Tuesday, February 5, 2008

Neurosis w/ Mastodon: January 24, 2008 at the Brooklyn Masonic Temple


There are countless ways for a band to work a crowd. Some artists use witty banter to endear themselves to an audience, or make blatant entreaties for physical and aural reactions. Others wow assemblages with pyrotechnics, laser lights and massive stage shows fit for Broadway musicals. Many metal bands thrash about wildly while they play, in hopes that their own physical exertion will inspire onlookers to jump, dance, mosh—to move. Still others rely on sheer swagger, exuding a level of bravado that demands attention if nothing else. When Neurosis and opener Mastodon took the stage for the first show of a two night stint at the Brooklyn Masonic Temple, it quickly became clear that the bands weren’t interested in any of the aforementioned approaches. Art and music—loud, intricate, dissonant—was all they would present.

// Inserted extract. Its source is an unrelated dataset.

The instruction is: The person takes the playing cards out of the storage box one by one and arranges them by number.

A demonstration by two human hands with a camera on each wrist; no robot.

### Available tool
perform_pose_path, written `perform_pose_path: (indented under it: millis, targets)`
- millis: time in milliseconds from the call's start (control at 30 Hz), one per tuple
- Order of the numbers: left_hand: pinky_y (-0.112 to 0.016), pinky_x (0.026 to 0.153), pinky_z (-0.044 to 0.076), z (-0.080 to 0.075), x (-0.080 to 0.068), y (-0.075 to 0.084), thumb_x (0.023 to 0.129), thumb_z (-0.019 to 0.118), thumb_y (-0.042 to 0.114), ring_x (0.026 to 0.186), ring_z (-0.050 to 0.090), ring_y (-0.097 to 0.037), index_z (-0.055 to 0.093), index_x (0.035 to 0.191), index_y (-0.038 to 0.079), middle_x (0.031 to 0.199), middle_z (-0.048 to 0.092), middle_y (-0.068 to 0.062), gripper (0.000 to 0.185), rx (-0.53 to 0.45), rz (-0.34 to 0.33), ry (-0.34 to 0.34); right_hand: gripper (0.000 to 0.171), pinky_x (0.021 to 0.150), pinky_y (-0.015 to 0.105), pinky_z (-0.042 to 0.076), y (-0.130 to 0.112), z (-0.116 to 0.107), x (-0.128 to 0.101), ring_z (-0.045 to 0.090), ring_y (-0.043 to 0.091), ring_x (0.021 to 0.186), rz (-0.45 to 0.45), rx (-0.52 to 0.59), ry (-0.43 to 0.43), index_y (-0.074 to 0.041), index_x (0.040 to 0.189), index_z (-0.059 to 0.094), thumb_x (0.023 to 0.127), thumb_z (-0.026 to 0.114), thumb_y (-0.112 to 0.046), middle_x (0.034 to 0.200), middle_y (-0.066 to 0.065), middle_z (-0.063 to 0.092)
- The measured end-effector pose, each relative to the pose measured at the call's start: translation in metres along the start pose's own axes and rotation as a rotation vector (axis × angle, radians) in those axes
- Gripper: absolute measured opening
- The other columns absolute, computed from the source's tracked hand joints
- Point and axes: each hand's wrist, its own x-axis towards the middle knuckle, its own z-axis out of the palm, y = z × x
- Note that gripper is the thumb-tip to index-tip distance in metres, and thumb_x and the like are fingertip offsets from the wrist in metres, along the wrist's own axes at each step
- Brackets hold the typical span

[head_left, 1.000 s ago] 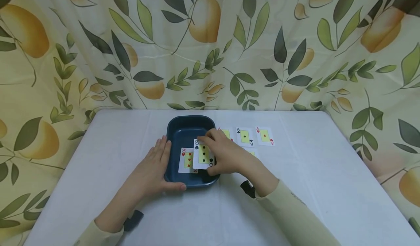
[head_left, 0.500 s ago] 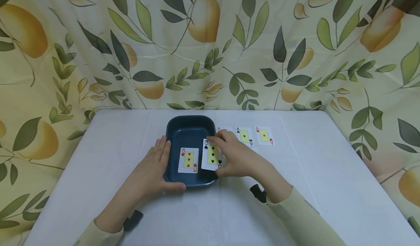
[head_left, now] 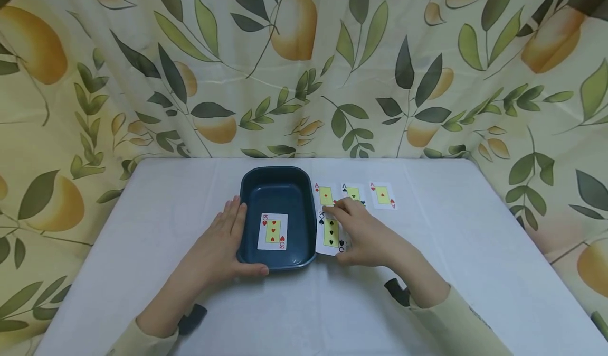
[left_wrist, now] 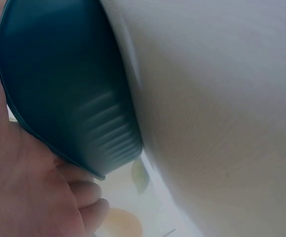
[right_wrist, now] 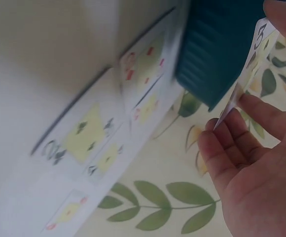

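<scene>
My left hand lies along the left side of a dark blue tray, fingers straight and thumb at the tray's front edge. The left wrist view shows its palm beside the rim. A three of hearts lies face up on the tray's floor. Just right of the tray, my right hand pinches a three of spades by its right side between thumb and fingers. In the right wrist view this card is tilted above the table, near the tray wall.
An ace of diamonds, ace of clubs and ace of hearts lie in a row at the back. A diamonds card and a clubs card lie before them, hidden in the head view. A patterned curtain hangs behind.
My right hand has carried the three of spades rightward, from over the tray to beyond its right rim. The three of hearts is now uncovered. My left hand has stayed in place.
</scene>
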Motion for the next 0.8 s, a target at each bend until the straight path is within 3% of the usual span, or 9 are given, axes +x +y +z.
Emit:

The concert’s logistics gave the evening a distinguished air. The revered Oakland quintet Neurosis would play two nights in Brooklyn supporting their latest release, Given To The Rising, an album which continues the band’s 20 year evolution from a dirty, doomy, hardcore band into an avante-garde metal outfit. The shows stood alone, not part of any tour, and Neurosis’s hand-picked opener was Mastodon, whose popularity and critical acclaim have made them the darlings of the metal scene in recent years. In case there was any question as to the import of the affair, there were dated, commemorative (and no doubt limited edition) posters on sale for $15. And if the whole evening verged on the side of self-seriousness, well, it can be forgiven; the bands that played are a cut above the vast majority of their peers.

This was a happening and judging by their set list, Mastodon was well aware. They opened with “Hearts Alive,” the longest song the band has ever recorded, a swirling, 13-minute opus that would play as well at Bonnaroo as at Wacken. By the time the song was finished, it felt like they’d performed an entire concert—the stoner metal jams, the thrash riffs, the epic guitar solo were all there. The decision to ease into the performance rather than going straight for the jugular felt like a nod to the headlining act, whose recent output demands patience, building and building until it explodes. Mastodon then launched into “The Wolf Is Loose,” a lean, nasty, hardcore song that quickly jarred the crowd out of the stupor left by the previous tune. The band’s 75-minute set delved deep into their latest album, Blood Mountain, and dusted off rarely-heard cuts from their 2002 full-length debut, Remission. Most of the band’s singles (live show staples) were omitted; they knew they weren’t playing to the Ozzfest crowd.

As Neurosis hit the opening notes of “Given To The Rising,” Dave Edwardson’s bass shook the room, and his monstrous low end continued throbbing for the next hour and a half. The rhythm section, comprised of Edwardson and drummer Jason Roeder, held together the music, which teetered on the edge of disorder all night without ever collapsing. Neurosis’s greatest strength may be their ability to maintain a discernible beat in the midst of some of the densest, heaviest music imaginable.

Guitarists Scott Kelly and Steve Von Till played lumbering, dirgeful riffs, mostly from the latest record, while Noah Landis added layers of texture with samples and keys. Their use of dynamics ensured that the listener never became immune to the band’s crushing heaviness; the muted, melodic bleeps which began “To The Wind” sounded more like indie rock than heavy metal, but that song became one of the creepiest and most brutal of the night.

Neurosis did utilize visuals (courtesy of sixth member Josh Graham) in the form of a screen that played repeating, black and white video clips; the disjointed imagery included shadowy figures, crashing waves, distraught human faces. The band parallels Tool both in its artistry and challenging music, and its penchant for abstract, creepy videos. Never superceding the music, this visual art complemented the songs all the way through closer “The Doorway,” off 1999’s Times of Grace. During “The Doorway,” the band made a calculated descent into the chaos it had been toying with all night, and the slow, sinister music reached its natural conclusion: a droning, impenetrable wall of pure noise, lasting close to five minutes. Once the audience was locked in a trance, the show ended on a final, brief note, and the band walked offstage without uttering a word. In fact, neither band addressed the audience at any point. They didn’t need to.